I guided to the current quarter, but not to the full year.

Gregory Macosko

Analyst

Okay. But you said second and third quarter, I thought you said those were the 2 quarters where you would see activity, not necessarily through the fourth quarter.

Casey Eichler

Analyst

Activity as far as new -- the LED space we talked about and we also talked about possibly the flat panel business coming back in the second and third quarter.

Clarence Granger

Analyst

I think what you may have heard was regard to the business at FEI where...

Gregory Macosko

Analyst

Right, that's what I meant, yes.

Clarence Granger

Analyst

Okay. Yes. So FEI, we expect the Q1 will be just a normal quarter for us, we're continuing to manufacture. In Q2 and Q3, we are going to receive a level of compensation for our assistance to them that is approximately equivalent to the profitability that we would have achieved in those quarters were we to continue manufacturing for them.

Gregory Macosko

Analyst

I see. And then you stop in the fourth quarter, perhaps, likely?

Clarence Granger

Analyst

That is correct. We will stop manufacturing for them in Q1, at the end of Q1, but there is a compensation settlement that will carry on through Q3 that's approximately equivalent to the profitability that we would have made had we continued to manufacture at about the same rate that we're currently manufacturing for them.

Gregory Macosko

Analyst

Yes. Okay. And then with regard to Q1, you said that 80% approximately is in the semiconductor area, which is, you said approximately the same percentage in first quarter or fourth quarter, excuse me, fourth quarter?

Casey Eichler

Analyst

Fourth quarter, that's right, yes.

Gregory Macosko

Analyst

So that implies that the non-semi side of the business goes from order of magnitude $17 million to maybe $21 million, yet your discussions of some of those other subsegments was pretty weak.
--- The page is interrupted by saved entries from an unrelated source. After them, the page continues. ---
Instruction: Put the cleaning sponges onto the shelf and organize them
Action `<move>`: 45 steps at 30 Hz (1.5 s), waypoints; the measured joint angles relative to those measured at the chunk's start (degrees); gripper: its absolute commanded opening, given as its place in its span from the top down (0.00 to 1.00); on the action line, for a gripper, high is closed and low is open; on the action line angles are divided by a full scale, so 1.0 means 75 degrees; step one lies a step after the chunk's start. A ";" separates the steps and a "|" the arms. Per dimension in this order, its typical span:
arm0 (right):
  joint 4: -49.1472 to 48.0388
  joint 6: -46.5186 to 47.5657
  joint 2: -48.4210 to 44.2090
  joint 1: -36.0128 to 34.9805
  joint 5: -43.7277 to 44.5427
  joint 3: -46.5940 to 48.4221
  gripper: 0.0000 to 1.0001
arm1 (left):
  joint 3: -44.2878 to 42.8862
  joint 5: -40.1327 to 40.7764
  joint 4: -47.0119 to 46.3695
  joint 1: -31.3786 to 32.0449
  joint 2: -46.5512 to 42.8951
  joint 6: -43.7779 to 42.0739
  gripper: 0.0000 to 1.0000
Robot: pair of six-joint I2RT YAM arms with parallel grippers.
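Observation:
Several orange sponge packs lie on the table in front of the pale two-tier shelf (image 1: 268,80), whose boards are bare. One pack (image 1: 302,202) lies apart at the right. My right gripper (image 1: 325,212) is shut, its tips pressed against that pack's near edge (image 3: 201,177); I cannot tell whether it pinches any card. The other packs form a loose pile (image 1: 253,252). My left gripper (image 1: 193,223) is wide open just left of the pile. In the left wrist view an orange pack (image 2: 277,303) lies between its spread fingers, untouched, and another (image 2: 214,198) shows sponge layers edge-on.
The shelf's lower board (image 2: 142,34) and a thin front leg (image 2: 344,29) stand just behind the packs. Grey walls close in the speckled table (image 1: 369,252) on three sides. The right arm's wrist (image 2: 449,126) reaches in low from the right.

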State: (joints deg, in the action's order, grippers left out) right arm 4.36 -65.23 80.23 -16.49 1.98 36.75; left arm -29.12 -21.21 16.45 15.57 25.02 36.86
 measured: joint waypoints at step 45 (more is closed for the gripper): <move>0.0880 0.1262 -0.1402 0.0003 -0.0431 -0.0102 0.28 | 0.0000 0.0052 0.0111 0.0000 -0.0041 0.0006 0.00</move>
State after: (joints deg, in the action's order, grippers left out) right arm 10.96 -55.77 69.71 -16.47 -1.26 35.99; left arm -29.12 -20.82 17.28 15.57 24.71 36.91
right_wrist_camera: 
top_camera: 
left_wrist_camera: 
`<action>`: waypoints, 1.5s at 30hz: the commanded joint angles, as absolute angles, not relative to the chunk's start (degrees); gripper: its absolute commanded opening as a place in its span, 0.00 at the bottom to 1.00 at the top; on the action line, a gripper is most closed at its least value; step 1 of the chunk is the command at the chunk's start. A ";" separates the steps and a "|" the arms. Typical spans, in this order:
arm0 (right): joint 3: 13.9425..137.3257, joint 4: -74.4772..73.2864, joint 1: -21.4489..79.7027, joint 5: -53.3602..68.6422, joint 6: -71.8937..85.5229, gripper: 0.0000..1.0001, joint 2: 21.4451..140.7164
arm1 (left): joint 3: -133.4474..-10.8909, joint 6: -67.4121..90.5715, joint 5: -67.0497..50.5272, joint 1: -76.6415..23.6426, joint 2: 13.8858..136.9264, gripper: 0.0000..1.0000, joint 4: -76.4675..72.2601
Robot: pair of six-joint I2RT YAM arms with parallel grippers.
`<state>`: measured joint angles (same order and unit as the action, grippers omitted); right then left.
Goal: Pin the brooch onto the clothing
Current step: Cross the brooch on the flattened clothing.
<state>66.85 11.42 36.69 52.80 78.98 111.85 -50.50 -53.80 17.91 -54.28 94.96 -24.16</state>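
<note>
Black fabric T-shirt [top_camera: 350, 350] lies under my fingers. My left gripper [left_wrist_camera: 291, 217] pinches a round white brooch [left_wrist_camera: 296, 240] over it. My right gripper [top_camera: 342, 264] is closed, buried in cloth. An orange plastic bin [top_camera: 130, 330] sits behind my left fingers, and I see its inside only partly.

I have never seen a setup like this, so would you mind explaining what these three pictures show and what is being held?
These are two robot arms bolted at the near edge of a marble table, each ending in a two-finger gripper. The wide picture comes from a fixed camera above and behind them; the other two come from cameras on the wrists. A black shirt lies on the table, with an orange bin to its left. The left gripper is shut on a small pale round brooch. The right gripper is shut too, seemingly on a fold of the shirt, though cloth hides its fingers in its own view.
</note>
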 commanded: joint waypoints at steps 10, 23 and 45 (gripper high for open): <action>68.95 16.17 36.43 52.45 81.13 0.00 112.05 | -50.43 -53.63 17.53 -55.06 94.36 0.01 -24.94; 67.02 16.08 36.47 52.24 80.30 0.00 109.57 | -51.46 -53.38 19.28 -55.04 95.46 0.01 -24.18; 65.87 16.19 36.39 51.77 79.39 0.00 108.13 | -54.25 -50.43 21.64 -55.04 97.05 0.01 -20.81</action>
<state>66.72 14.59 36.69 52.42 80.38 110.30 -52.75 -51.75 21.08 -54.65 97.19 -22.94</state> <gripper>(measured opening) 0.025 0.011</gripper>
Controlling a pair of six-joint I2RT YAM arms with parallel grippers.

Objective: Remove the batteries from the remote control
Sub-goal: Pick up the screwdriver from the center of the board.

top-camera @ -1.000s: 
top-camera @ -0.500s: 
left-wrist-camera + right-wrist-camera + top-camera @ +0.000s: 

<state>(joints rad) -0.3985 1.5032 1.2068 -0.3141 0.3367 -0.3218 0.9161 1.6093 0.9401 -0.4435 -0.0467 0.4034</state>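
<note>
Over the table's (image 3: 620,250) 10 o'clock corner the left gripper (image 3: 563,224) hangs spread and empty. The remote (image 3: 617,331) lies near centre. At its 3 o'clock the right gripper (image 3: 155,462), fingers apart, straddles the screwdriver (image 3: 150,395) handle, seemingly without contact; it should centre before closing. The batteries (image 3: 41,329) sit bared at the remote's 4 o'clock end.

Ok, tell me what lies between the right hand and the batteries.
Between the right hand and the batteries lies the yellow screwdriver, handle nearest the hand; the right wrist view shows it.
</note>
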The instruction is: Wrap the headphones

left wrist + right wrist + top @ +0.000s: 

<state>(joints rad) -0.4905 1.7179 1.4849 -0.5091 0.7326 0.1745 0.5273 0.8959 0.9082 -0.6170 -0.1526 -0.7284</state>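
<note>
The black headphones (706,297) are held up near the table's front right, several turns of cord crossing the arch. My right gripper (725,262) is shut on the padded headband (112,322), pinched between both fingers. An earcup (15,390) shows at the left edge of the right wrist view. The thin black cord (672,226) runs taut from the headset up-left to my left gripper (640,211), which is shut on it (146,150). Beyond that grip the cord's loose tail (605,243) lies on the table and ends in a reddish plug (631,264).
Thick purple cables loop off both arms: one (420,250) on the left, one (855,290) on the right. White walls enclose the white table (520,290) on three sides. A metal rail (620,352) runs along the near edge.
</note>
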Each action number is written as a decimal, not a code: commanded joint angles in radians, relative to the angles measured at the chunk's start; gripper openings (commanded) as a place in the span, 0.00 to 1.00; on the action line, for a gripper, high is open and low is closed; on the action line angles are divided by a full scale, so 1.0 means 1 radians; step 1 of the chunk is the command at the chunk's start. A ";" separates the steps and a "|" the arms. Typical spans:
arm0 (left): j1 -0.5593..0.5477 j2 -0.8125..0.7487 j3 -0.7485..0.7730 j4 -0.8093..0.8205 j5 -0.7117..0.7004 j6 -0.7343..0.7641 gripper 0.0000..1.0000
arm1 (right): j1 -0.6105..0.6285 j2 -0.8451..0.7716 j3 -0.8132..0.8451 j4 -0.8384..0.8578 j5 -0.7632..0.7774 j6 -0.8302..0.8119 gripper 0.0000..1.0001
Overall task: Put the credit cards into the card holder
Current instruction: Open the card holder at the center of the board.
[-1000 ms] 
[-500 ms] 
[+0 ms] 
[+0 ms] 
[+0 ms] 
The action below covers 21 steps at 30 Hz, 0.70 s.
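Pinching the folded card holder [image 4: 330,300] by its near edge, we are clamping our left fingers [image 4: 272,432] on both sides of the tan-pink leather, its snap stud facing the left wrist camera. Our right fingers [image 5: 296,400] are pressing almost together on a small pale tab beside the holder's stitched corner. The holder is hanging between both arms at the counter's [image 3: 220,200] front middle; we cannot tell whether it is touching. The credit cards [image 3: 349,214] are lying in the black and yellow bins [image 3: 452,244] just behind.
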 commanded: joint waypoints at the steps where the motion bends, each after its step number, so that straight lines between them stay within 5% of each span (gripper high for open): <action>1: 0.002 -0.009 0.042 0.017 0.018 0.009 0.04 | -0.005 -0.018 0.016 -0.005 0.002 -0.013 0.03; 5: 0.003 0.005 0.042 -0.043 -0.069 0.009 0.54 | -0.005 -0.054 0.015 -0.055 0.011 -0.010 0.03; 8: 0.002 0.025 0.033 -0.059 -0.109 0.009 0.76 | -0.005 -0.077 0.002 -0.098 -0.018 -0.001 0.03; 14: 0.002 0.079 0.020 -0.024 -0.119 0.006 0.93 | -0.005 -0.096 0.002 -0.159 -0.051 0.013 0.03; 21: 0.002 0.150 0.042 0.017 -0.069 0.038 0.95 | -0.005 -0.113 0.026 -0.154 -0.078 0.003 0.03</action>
So in effect, the medical side of the business is really going to grow sequentially?

Clarence Granger

Analyst

Yes. It isn't just the medical. It is -- we are anticipating a little bit of a recovery in the MOCVD side as well. But yes, I mean, obviously, the order of magnitude is much smaller since 80% of our revenue is semiconductor. But yes, we are going to see a slight recovery in the non-semiconductor portion and you're approximately correct in the percentages.

Casey Eichler

Analyst

And we are still doing the FEI in the first quarter as well.

Gregory Macosko

Analyst

Okay. That would be part of that 20% as well?

Casey Eichler

Analyst

Correct.

Gregory Macosko

Analyst

Okay. And solar is still very weak?

Clarence Granger

Analyst

That is correct. Solar, flat panel and MOCVD are all very weak right now.

Operator

Operator

[Operator Instructions] And there are no further questions in queue at this time.

Casey Eichler

Analyst

All right, I appreciate it, operator, and I appreciate everyone's attendance today and the interest in UCT, and look forward to speaking with everybody over the course of the year. Thanks, again.

Operator

Operator

Thank you. This concludes today's conference call. You may now disconnect.